Barroso: falta alguém em Nuremberg, por Luis Nassif

Nesses tempos de sociedade do espetáculo, de avaliações superficiais, de manchetes profundas como mensagens de Twitter, se perguntasse a um leigo quem representava, ali, o Iluminismo e quem era o agente da barbárie, não haveria dúvidas: Barroso era a civilização, Gilmar a barbarie. Engano fatal!

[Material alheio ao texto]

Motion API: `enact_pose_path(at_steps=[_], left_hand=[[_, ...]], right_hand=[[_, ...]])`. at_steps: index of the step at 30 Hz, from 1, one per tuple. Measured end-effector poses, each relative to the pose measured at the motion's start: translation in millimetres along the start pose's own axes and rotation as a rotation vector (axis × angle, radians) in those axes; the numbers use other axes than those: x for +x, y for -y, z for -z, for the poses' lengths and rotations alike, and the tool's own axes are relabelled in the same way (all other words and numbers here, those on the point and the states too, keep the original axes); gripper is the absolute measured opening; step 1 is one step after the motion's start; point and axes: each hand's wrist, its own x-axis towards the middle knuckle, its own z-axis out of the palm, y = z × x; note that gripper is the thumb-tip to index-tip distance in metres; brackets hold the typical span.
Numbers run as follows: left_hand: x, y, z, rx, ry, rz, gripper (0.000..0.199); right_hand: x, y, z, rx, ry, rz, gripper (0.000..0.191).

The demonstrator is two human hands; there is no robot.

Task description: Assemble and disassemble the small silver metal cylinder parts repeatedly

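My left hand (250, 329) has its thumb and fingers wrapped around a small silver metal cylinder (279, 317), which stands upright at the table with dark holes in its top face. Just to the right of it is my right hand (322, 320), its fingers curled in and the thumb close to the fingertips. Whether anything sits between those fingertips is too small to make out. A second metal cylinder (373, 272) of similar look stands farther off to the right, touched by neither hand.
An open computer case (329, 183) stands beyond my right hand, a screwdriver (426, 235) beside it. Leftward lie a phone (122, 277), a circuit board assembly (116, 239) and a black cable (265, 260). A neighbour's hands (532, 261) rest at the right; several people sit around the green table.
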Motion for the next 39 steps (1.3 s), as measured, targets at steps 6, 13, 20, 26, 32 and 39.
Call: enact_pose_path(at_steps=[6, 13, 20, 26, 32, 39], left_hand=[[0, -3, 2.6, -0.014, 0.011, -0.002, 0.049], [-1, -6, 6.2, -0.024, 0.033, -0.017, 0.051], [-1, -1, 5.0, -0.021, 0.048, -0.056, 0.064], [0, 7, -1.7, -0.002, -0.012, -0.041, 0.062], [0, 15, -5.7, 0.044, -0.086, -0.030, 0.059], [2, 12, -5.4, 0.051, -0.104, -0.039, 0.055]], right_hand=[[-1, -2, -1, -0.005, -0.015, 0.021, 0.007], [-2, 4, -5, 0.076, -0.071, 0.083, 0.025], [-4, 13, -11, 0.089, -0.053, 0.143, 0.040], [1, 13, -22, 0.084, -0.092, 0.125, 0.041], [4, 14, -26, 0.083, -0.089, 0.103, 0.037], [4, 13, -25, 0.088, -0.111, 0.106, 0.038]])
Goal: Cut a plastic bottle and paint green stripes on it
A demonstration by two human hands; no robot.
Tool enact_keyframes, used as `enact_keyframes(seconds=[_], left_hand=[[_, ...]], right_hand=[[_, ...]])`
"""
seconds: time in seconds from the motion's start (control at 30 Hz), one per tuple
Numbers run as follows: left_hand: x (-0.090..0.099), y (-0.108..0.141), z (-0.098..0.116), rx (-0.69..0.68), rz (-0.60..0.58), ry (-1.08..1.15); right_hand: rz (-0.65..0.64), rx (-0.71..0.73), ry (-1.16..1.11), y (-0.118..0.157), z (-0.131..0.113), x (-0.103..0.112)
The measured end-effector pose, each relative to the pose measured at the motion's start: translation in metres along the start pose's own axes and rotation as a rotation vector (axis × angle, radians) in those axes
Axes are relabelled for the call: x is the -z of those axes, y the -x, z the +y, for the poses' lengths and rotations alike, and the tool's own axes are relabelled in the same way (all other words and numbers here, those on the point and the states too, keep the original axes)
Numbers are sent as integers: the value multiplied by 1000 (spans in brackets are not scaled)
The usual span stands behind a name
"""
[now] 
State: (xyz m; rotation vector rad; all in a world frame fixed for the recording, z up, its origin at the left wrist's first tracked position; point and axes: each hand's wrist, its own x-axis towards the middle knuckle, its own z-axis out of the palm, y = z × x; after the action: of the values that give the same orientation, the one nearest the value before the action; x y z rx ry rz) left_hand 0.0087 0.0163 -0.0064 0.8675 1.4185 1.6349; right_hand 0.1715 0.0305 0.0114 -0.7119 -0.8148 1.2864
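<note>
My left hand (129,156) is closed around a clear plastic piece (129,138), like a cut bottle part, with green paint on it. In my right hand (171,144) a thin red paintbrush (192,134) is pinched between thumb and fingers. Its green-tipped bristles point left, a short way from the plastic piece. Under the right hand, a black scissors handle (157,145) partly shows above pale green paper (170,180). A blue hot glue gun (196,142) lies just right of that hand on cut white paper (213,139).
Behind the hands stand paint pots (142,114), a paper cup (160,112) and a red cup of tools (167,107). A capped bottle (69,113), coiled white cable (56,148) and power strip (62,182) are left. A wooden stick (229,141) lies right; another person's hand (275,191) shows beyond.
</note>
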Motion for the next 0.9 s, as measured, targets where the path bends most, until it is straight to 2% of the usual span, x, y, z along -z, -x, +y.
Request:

Agora, o desnudamento da Justiça pelo dossiê The Intercept vai repondo os fatos no devido lugar. Cada capítulo do caso The Intercept é uma facada a mais na existência do Ministério Público Federal independente. Só um modelo institucional disforme para colocar nas mãos de figuras tão inexpressivas o destino da democracia brasileira, deixando o país sob o comando de um presidente suspeito de participação na morte de uma ativista política, tendo como blindagem o juiz que se consagrou como o símbolo da anticorrupção.
Há relação direta entre os procuradores imorais, retratados nos diálogos de hoje da Folha, e o presidente do Tribunal de Justiça do Rio, que autorizou a censura em uma feira de livros. E ambos têm como inspirador intelectual Luis Roberto Barroso, o Ministro que sancionou todos os abusos.
Foi Barroso quem trouxe as ideias de Constituição viva, sujeita às interpretações dos julgadores, que deveriam – subjetivamente – adaptá-la aos novos tempos e atender o clamor das ruas. É o aval ao qual recorreu um desembargador obscurantista para esquecer a Constituição e instituir a censura em uma feira de livros.
Desde que os ventos mudaram, consagrando o ódio e a revanche, Barroso se tornou um discípulo do juiz Charles Lynch, que consagrou esse tipo de interpretação da lei em Virgínia, EUA, em fins do século 18.
Como leigo, acompanhei as discussões sobre a chamada hermenêutica do direito (ou seja, a interpretação das leis), entre os que entendiam a lei como um livro aberto, podendo ser interpretada livremente pelo julgador, e os que tratavam a lei como uma doutrina rígida, à qual o julgador teria que se submeter.
De um lado, Barroso; de outro, Lênio Streck e Gilmar Mendes.
Todo jurista tem que ser um profundo conhecedor da história, da ciência política, das ciências sociais, porque não existe o direito dissociado do mundo real ou de outras formas de conhecimento.
Sempre me surpreendeu, de um lado, a extrema superficialidade de Barroso, escandindo estereótipos de orelhas de livro, manipulando estatísticas em defesa de suas teses – como suas declarações sobre ações trabalhistas e sobre revisões de penas pelo STF. Nos seus escritos, o brasileiro é um indolente, apregoando falsas intimidades, recorrendo às pequenas malandragens, e com os direitos atrapalhando a produtividade.
O problema não é nem o preconceito e o conservadorismo entranhado, mas a extrema superficialidade das análises, típica de quem sempre tratou o direito de forma utilitária, adaptando-o para cada caso que defende – uma característica de advogados e pareceristas contratados, jamais de um jurista, menos ainda de um Ministro do Supremo.
No outro campo, Lênio esbanjando uma enxurrada de erudição,
sofisticação analítica, solidez nos argumentos, capacidade única de
levantar vários ângulos do tema tratado e estimular raciocínios e,
especialmente, um respeito absoluto pela ciência do direito.
De seus pares, ouço que Michel Temer foi um constitucionalista medíocre; Alexandre de Moraes apenas um compilador de sentenças do STF e Barroso um constitucionalista mais consistente. Como pode um jurista sem nenhum conhecimento aprofundado de ciências sociais, filosofia, economia, antropologia, ser tratado como um grande constitucionalista?
Mesmo assim, seu pecado maior não é a superficialidade.
No futuro, quando o Brasil tiver seu tribunal de Nuremberg, que não se fixe nos Sergio Moro, Marcelo Bretas, no Desembargador Claudio de Mello Tavares, no genocida Wilson Witzel, nos procuradores da Lava Jato. Será preciso avaliar corretamente o peso das ideias na construção das barbaridades legais. As ideias matam mais do que as milícias.
Esses tempos de barbárie tiveram um ideólogo central: Luis Roberto Barroso.